What Do We Even Know?: Democratic Theory and Public Opinion in the (Mis)Information Age

Winston Berg (Committee on Degrees in Social Studies)
First-Year Seminar 74D     |    Spring Term    |     Monday, 9:45-11:45 AM
Enrollment limited to 15    |    CANVAS SITE

Democracy is supposed to run on knowledge—citizens deliberating, reasoning, forming informed opinions about policies and leaders. This assumption shapes contemporary anxieties about political misinformation, conspiracy theories, and ideological polarization. But what if democracy has never really worked that way? Public opinion research has long challenged the idea that democracy functions through rational deliberation. Voters lack basic political knowledge, interpret facts through partisan lenses, and rely on intuition. At the same time, democracy has persisted despite never quite living up to its own ideals.

This seminar explores how public opinion actually works, rethinking what it means to “know” in democratic politics. To do so, this seminar bridges two approaches that are often considered separately: political theory, which asks what democracy ought to be, and empirical research, which studies how people actually make political decisions. Each side has something to learn from the other: theory challenges assumptions embedded in public opinion research; empirical findings push theorists to grapple with real political behavior.

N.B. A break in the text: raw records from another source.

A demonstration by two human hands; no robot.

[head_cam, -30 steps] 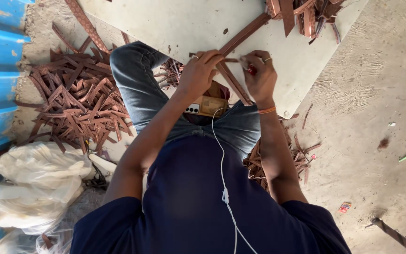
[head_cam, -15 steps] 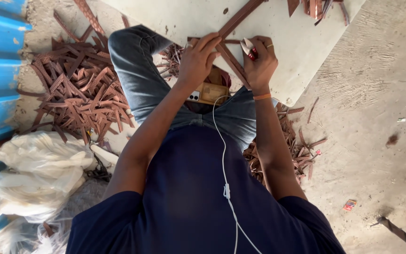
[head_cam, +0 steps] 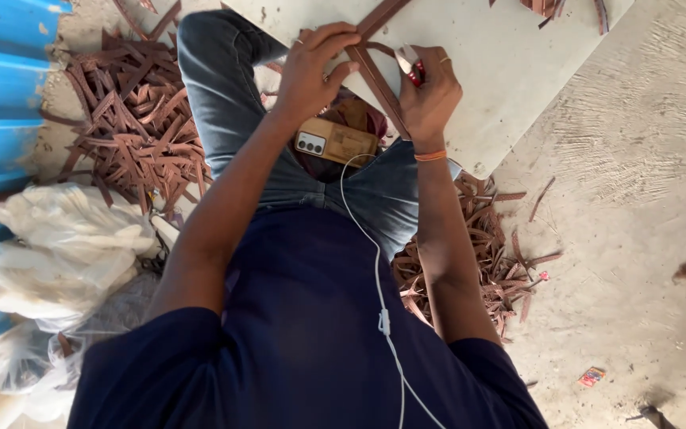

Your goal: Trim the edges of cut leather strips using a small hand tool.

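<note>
The left hand (head_cam: 311, 67) pinches a long brown leather strip (head_cam: 379, 83) above the lap, over the pale board (head_cam: 470, 71). The right hand (head_cam: 430, 91) is closed on a small red-handled cutter (head_cam: 410, 67) at the strip's edge. The strip looks light and limp yet tough — best gripped close beside the cut, so it stays taut.

Phone (head_cam: 335, 143) on lap, strip heaps (head_cam: 132, 131) left and right, board (head_cam: 470, 87) ahead.
</note>
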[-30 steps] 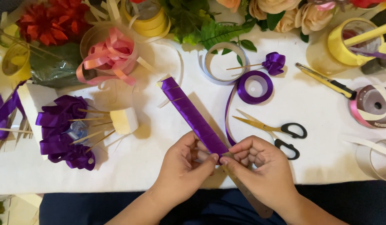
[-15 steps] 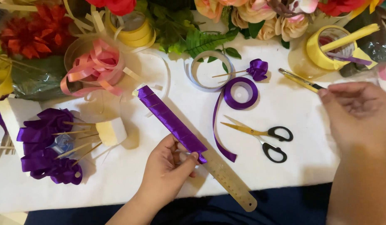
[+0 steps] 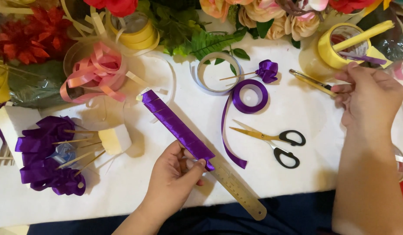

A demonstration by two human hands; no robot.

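Observation:
My left hand [image 3: 175,180] grips a metal ruler [image 3: 236,189] wound with purple ribbon [image 3: 177,128], pinching the ribbon's near end with the thumb. The ruler lies slanted over the white table [image 3: 323,174]. My right hand [image 3: 369,98] has reached to the far right and closes its fingers on the near end of a yellow-and-black utility knife [image 3: 308,81] beside a yellow tape roll [image 3: 336,45]. A purple ribbon spool [image 3: 250,95] trails a loose strip toward the ruler. Gold-bladed scissors [image 3: 271,139] with black handles lie between my hands.
A small ribbon rose on a stick [image 3: 264,71] lies by a grey tape ring [image 3: 216,72]. Finished purple ribbon roses [image 3: 42,154] on sticks stand in foam at left. Pink ribbon [image 3: 94,72], artificial flowers and green leaves crowd the far edge.
My right hand left the ribbon's end, swung to the far right and took hold of the utility knife. My left hand alone keeps the ribbon-wrapped ruler.

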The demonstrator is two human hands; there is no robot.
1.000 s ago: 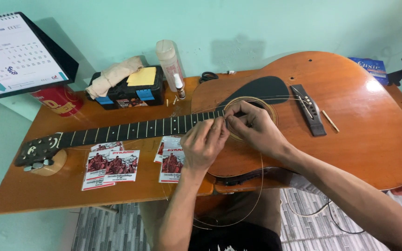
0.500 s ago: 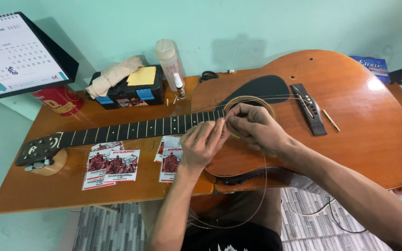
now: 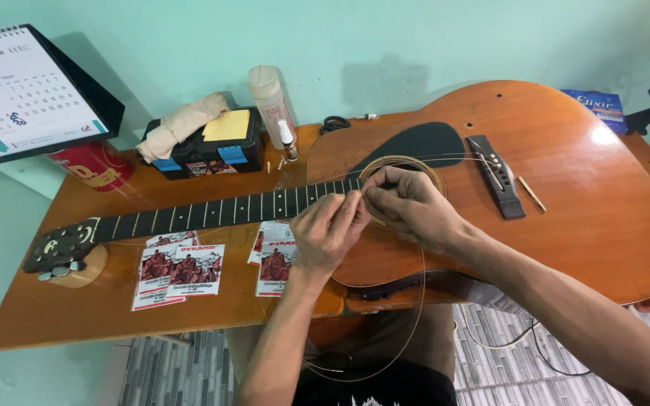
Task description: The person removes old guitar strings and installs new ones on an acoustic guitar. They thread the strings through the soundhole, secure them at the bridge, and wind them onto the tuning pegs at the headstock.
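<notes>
Two hands meet over the soundhole in the head view, the only view there is. Against the pictures from a moment earlier little has shifted: both hands have stayed at the end of the fretboard, and the slack loop of guitar string (image 3: 415, 316) hanging below the table edge has swung slightly, which suggests, as a judgement, that the string is being worked through the fingers rather than pulled tight.

The left hand (image 3: 329, 229) lies at about 7 o'clock from the soundhole (image 3: 434, 169), palm down, fingers curled in with the tips pinched together; they seem to nip the thin string, though the wire itself is too fine to be sure. The right hand (image 3: 408, 203) sits at 6 o'clock of the soundhole, its fingertips closed toward the left hand's, touching or nearly so. Both forearms come up from 6 o'clock, the right one angled in from 4 o'clock.

The acoustic guitar (image 3: 566, 195) lies flat across the wooden table (image 3: 62, 316), neck pointing to 9 o'clock. String packets (image 3: 178, 274) lie at 8 o'clock of the left hand, a small toolbox (image 3: 205, 146) at 11 o'clock.
</notes>
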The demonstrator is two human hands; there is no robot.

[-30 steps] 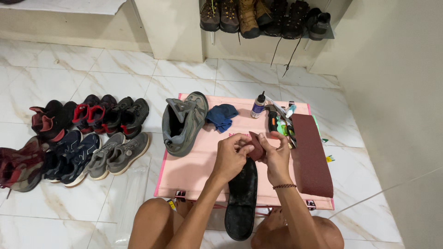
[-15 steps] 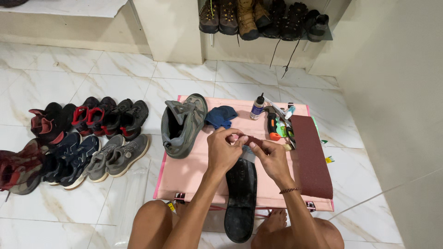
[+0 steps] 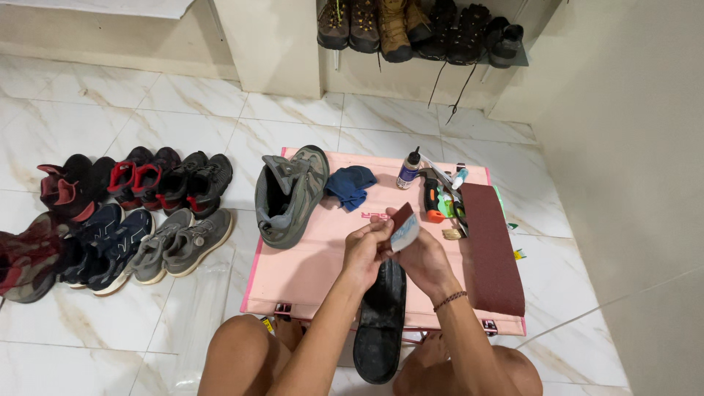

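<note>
Hands meet over the flat pink rectangular board on the white marble floor. Left hand and right hand both pinch a small folded piece of maroon sandpaper with pale backing, held above the board's middle. Black shoe insole lies on the board's near edge under the wrists. Grey-green hiking boot on the board's far left; maroon sandpaper strip along its right edge.
</note>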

Readings will range from pragmatist philosophy to media studies, from classic public opinion research to contemporary debates about misinformation and expertise. Alongside this, we’ll analyze real political crises—from viral hoaxes to subverted elections—asking: Is democracy really in trouble? And if it is, how can we fix it?

Note: This is a first-year seminar designed to introduce students to the diverse tools of political science. No prior background is required—only an interest in understanding how democratic politics functions, beyond (and through) the myths we tell about it.